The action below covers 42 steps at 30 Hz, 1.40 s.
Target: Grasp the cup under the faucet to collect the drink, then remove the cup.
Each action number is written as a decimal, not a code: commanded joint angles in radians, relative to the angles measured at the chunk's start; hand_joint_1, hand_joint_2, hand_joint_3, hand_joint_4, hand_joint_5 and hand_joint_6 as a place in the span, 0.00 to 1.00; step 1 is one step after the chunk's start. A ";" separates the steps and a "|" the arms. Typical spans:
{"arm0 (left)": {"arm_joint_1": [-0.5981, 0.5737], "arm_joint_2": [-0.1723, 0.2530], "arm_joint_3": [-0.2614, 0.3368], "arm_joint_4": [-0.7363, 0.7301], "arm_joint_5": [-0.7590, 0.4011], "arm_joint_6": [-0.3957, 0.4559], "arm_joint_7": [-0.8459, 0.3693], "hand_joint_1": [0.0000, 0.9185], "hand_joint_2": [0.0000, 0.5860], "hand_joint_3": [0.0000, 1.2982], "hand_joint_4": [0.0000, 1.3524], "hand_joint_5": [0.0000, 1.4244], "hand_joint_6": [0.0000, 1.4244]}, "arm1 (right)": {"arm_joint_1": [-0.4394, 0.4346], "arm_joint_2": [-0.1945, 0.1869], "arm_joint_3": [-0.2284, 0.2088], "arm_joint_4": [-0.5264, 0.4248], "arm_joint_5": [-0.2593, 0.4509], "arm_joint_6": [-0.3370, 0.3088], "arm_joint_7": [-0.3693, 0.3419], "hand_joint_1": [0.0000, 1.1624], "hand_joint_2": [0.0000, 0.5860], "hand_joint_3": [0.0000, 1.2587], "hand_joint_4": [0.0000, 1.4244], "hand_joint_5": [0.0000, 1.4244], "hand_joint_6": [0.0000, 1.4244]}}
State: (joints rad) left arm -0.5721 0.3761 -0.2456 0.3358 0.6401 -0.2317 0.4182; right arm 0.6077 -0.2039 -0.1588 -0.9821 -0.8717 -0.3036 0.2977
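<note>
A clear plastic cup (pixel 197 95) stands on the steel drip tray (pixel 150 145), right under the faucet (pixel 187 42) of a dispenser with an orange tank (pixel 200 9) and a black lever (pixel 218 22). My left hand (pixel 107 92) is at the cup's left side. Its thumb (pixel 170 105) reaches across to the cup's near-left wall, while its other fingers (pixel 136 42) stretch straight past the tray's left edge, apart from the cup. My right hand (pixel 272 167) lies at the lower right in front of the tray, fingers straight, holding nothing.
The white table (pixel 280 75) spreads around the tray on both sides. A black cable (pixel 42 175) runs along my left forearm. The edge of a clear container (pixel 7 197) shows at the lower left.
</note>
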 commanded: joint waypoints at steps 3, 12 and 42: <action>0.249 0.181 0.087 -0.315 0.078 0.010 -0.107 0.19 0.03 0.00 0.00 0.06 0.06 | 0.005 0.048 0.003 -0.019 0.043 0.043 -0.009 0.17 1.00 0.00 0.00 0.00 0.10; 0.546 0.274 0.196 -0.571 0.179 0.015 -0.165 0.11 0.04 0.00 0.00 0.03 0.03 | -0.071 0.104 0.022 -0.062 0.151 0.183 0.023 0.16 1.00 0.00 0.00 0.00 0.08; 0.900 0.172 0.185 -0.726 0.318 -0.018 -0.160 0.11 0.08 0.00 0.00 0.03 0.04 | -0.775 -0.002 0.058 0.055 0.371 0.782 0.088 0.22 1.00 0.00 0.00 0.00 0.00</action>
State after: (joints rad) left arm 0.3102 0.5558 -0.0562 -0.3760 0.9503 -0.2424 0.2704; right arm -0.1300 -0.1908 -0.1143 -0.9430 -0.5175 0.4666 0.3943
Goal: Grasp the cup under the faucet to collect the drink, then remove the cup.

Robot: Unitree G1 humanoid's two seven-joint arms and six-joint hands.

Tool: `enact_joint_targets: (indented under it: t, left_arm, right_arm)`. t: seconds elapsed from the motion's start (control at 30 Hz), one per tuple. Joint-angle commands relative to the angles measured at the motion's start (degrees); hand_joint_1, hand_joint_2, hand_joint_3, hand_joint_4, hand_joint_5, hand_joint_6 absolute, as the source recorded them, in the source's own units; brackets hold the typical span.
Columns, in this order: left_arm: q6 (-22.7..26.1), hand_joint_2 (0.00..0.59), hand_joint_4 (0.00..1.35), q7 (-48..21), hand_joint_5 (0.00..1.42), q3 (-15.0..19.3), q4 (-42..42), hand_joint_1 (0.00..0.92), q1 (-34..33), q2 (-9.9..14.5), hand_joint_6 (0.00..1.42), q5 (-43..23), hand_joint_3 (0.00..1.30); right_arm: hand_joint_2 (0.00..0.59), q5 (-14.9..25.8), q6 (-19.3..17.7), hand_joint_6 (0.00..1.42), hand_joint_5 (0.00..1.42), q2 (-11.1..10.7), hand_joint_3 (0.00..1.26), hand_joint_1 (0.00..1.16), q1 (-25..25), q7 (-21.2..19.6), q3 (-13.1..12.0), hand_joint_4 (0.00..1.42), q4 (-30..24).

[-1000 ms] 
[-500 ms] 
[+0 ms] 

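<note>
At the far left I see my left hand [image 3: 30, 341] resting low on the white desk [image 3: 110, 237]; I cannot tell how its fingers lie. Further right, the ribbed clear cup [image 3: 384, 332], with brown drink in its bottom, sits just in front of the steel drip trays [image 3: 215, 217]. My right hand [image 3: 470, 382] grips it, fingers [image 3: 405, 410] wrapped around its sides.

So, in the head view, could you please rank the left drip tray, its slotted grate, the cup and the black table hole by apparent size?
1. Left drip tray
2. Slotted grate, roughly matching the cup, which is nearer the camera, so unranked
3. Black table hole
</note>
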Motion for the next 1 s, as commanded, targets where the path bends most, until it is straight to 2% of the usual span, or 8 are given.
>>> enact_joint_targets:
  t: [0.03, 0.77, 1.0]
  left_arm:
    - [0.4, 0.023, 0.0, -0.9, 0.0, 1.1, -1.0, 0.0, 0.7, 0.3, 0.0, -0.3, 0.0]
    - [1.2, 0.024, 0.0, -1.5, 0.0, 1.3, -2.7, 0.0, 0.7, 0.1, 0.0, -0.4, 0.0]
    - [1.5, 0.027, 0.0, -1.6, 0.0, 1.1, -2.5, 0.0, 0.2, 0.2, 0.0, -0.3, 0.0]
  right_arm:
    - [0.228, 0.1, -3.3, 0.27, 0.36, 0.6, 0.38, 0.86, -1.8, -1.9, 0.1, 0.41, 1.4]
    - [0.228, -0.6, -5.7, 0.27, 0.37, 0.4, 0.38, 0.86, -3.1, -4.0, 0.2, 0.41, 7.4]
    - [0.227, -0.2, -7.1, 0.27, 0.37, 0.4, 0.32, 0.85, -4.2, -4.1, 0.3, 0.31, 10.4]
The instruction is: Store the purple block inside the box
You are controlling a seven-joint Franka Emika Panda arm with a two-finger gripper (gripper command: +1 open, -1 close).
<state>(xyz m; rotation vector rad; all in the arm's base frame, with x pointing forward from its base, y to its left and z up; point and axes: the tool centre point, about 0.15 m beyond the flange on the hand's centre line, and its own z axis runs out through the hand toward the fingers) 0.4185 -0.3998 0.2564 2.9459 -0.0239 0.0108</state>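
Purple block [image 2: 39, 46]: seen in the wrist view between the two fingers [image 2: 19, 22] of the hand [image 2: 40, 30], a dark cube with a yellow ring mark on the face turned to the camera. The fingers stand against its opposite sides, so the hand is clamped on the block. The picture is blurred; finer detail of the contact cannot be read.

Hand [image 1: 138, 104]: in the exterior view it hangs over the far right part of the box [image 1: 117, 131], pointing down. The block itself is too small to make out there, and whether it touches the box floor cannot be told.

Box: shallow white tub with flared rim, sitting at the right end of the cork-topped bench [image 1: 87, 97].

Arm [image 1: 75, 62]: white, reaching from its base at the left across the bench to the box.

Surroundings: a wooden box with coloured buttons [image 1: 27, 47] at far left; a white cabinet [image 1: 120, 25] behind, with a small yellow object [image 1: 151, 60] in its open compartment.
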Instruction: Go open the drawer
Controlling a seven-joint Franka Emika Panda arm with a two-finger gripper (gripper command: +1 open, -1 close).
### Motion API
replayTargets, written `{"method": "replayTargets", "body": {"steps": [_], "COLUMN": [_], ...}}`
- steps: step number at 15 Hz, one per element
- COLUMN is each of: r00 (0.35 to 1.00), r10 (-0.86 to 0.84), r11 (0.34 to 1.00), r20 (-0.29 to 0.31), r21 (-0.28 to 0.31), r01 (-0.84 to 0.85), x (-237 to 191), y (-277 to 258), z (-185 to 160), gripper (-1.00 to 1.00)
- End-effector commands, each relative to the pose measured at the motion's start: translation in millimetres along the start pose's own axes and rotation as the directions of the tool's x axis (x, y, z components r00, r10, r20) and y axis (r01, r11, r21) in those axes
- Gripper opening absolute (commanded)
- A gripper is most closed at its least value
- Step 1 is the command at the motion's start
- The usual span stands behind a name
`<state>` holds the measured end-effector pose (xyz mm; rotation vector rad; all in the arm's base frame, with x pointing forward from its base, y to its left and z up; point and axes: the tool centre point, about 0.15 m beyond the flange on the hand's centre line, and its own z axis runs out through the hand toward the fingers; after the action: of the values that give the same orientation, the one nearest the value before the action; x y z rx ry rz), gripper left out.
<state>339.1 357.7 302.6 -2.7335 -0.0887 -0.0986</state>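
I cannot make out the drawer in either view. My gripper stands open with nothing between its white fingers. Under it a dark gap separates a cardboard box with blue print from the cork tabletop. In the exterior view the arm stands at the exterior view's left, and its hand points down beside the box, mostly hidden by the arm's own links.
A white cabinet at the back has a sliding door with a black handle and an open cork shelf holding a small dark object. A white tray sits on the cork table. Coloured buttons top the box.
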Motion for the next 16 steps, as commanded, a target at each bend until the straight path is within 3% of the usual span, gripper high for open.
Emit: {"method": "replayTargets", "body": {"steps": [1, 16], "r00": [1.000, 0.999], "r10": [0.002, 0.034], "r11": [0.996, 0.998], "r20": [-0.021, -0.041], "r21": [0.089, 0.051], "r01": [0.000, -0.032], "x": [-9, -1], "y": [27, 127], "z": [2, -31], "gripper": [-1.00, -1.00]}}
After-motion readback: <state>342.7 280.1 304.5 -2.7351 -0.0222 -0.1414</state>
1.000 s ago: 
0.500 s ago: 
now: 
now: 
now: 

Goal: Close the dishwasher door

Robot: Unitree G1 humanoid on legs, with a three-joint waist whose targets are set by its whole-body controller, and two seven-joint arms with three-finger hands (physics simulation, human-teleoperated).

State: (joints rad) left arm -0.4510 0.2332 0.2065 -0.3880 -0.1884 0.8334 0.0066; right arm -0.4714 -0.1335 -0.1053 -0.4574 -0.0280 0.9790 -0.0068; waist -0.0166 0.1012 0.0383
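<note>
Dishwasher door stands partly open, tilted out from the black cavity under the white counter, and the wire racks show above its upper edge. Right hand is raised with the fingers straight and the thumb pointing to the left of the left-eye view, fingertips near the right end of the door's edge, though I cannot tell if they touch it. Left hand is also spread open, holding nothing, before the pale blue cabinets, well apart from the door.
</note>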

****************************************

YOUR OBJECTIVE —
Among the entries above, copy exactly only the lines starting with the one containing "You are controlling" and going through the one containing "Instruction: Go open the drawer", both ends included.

TASK OUTPUT —
You are controlling a seven-joint Franka Emika Panda arm with a two-finger gripper (gripper command: +1 open, -1 close).
<state>(xyz m; rotation vector rad; all in the arm's base frame, with x pointing forward from its base, y to its left and z up; point and axes: the tool centre point, about 0.15 m beyond the flange on the hand's centre line, and its own z axis runs out through the hand toward the fingers) 0.4185 -0.3998 0.2564 2.9459 -0.0239 0.0108</state>
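Purple block [image 2: 39, 46]: seen in the wrist view between the two fingers [image 2: 19, 22] of the hand [image 2: 40, 30], a dark cube with a yellow ring mark on the face turned to the camera. The fingers stand against its opposite sides, so the hand is clamped on the block. The picture is blurred; finer detail of the contact cannot be read.

Hand [image 1: 138, 104]: in the exterior view it hangs over the far right part of the box [image 1: 117, 131], pointing down. The block itself is too small to make out there, and whether it touches the box floor cannot be told.

Box: shallow white tub with flared rim, sitting at the right end of the cork-topped bench [image 1: 87, 97].

Arm [image 1: 75, 62]: white, reaching from its base at the left across the bench to the box.

Surroundings: a wooden box with coloured buttons [image 1: 27, 47] at far left; a white cabinet [image 1: 120, 25] behind, with a small yellow object [image 1: 151, 60] in its open compartment.
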Instruction: Go open the drawer

Nothing more is needed to complete the output.